The frustrating part of this is the finitude of the human perspective. We don't always know our role in the story. I certainly don't understand the massive amounts if suffering and "aloneness" that has been going on all over Haiti and it angers me. It makes me question God or wonder if he's the being we think he is or even wonder if he's there at all.
At the same time I find myself praying. Praying that somehow in some way those who were trapped or continuing to suffer will at least be given a touch from God to somehow experience that they are not alone. This is my prayer but my realistic side recognizes that this may not be the case. People suffer and die alone all the time. Then I find hope calling me to believe this for them in eternity. And love calls me (and all who say they follow Jesus) to incarnate this love to those that come into my journey. Love also calls me/us to stand for justice for the vulnerable and oppressed.

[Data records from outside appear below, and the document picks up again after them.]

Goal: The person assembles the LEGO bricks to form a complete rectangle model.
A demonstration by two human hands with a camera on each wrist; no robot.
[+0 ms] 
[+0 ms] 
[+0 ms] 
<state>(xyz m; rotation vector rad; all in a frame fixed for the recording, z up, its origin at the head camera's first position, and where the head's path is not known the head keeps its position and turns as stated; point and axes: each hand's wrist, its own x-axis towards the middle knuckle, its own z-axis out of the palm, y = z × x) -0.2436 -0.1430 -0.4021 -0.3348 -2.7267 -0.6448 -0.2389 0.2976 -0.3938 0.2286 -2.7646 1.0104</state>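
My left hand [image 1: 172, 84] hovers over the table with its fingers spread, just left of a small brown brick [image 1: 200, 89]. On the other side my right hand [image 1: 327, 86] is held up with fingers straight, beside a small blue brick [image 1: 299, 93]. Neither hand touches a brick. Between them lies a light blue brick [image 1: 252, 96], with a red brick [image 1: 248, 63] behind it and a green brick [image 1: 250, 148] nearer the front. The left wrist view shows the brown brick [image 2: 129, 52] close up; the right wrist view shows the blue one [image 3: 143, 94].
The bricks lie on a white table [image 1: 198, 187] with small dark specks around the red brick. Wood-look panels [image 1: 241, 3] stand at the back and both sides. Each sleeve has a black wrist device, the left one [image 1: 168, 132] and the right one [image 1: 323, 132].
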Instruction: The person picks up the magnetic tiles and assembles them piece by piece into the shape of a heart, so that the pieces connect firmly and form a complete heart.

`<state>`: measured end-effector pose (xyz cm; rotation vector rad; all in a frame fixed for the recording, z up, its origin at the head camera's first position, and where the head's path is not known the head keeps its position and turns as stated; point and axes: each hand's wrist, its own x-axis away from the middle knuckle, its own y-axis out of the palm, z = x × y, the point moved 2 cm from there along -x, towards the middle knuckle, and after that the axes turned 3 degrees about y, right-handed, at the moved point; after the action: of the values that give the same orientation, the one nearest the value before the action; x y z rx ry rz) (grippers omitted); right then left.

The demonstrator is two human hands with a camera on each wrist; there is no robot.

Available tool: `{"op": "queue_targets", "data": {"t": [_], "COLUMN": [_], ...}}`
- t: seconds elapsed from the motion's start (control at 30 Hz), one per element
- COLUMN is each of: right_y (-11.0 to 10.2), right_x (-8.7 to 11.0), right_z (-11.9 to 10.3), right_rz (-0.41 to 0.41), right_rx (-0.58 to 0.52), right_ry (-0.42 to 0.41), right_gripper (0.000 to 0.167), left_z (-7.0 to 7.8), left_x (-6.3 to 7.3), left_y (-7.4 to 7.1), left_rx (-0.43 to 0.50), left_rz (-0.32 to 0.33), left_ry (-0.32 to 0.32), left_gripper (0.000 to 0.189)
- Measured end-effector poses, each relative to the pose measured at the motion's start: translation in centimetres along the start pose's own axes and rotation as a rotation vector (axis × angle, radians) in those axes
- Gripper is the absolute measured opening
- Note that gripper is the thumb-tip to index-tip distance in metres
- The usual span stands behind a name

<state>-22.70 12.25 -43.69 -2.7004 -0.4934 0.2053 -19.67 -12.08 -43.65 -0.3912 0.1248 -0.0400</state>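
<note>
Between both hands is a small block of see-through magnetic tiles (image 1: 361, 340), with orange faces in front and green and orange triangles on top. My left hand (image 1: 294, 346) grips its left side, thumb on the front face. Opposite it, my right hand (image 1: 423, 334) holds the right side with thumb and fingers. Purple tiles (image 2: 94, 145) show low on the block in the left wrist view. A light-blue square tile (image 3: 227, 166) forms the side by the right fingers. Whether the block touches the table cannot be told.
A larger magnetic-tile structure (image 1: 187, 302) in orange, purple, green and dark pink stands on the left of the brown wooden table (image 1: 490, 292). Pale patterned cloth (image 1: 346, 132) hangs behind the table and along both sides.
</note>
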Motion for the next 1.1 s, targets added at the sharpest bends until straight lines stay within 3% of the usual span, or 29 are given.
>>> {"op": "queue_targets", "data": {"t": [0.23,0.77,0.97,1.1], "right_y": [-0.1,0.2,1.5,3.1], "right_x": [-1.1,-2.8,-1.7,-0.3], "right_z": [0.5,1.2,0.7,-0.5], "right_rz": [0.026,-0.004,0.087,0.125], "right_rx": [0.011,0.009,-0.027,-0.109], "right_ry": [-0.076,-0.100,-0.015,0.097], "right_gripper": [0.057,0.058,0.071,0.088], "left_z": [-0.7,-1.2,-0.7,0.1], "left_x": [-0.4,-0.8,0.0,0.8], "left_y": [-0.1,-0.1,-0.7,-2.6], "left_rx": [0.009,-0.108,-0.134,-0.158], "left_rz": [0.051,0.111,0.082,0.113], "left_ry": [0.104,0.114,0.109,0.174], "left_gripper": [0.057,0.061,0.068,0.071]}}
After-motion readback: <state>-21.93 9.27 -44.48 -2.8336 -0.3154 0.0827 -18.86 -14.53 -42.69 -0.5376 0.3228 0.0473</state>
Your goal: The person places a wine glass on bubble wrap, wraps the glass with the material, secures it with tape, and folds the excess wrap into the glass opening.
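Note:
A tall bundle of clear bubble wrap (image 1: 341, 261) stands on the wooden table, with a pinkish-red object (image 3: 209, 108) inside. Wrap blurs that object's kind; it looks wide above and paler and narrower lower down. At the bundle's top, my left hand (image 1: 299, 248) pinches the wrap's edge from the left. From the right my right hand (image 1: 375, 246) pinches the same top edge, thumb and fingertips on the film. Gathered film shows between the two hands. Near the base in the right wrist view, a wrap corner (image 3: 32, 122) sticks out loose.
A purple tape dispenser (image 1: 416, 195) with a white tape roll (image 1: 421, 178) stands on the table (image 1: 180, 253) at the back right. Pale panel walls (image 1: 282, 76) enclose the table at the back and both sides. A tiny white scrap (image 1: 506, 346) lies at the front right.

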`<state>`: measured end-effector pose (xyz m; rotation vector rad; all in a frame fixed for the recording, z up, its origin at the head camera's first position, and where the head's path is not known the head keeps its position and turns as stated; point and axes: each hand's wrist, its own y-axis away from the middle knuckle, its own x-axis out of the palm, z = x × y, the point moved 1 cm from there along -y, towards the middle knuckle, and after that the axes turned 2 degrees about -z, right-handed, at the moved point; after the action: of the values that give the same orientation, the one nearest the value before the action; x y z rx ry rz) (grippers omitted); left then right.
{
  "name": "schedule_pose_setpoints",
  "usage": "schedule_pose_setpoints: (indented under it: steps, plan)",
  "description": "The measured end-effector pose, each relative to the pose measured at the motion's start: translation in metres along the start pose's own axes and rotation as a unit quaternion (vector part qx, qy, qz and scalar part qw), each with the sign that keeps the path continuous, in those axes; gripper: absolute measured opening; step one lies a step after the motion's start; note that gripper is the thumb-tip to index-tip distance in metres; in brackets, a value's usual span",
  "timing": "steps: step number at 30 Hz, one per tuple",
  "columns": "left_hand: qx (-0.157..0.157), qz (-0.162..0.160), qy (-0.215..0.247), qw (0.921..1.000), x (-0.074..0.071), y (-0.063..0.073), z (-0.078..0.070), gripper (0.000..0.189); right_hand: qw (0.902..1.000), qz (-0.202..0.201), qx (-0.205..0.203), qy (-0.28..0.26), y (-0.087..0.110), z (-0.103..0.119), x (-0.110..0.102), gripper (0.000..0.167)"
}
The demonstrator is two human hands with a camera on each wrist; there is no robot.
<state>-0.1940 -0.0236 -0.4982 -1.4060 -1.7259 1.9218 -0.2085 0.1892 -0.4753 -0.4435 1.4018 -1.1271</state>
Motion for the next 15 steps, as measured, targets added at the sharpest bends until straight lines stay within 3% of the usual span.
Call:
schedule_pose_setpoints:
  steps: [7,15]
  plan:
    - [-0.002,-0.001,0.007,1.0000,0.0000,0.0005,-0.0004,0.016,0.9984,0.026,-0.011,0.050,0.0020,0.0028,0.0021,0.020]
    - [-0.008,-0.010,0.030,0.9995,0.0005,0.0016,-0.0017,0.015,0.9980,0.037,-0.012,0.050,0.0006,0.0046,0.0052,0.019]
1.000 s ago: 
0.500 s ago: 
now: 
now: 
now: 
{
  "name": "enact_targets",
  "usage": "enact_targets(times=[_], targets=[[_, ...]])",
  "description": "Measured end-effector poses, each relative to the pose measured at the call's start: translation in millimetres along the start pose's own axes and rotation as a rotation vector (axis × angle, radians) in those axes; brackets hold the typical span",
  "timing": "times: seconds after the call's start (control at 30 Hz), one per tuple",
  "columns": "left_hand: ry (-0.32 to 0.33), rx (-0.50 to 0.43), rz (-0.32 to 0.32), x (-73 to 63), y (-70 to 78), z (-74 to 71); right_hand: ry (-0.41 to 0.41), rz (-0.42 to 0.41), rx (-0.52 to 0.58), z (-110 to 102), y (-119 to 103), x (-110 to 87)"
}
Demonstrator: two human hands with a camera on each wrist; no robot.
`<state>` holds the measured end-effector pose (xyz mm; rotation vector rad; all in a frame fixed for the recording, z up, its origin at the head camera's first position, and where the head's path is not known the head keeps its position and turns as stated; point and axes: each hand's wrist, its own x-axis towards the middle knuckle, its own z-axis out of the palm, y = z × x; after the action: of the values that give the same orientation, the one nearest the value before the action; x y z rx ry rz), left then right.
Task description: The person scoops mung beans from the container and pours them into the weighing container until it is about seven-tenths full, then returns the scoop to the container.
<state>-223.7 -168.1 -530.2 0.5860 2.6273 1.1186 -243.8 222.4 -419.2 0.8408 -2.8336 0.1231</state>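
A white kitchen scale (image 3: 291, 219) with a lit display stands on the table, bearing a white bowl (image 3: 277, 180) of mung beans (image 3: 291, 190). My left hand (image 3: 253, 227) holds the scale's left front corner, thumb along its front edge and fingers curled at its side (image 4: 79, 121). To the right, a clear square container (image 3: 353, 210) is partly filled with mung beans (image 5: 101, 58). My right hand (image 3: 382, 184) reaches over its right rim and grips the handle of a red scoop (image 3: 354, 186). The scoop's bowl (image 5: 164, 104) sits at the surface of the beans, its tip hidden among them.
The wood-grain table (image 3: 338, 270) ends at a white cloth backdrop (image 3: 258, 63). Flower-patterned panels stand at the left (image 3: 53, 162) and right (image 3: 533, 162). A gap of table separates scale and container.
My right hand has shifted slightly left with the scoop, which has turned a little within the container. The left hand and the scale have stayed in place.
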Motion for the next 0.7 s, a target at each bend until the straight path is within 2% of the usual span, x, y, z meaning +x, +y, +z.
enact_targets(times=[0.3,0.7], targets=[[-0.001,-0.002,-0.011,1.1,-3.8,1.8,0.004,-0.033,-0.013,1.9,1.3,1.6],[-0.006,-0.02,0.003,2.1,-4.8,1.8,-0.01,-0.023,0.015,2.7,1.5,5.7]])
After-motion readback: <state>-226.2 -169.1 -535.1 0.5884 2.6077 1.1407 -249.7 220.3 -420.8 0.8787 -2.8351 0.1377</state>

I truly wish that I could resolve the mysterious tension of not understanding the sufferings of this world and the anger and cynicism that it brings with the simultaneous life-giving and joyful narratives of love, justice, hope and compassion, beauty, truth and grace. The latter spurs me to want to challenge this present order of things through trying to live out these life-giving stories with presence, hope, grace, justice and love.
I want Isaac to sense someone is there for him and at this stage of life that is perhaps all that it is for him—a "sensing". But for the value of his life, and for as long as our paths cross, I can be that for him.
I think that's what we all need. From God and from others to know or believe someone is there for us however long our lives are and whatever twist and turns they take.
This is to me the message of the incarnation: To show us a God who is loving and present amidst the often times dismal, inexplicable chaos around us. To give us a hope that someday this will all be made right. To love, value and be present with us for who we are no matter who we are—especially little Haitian orphans. Today I choose to believe someone is here for you Isaac and for me as well. Despite the "why's" I choose love.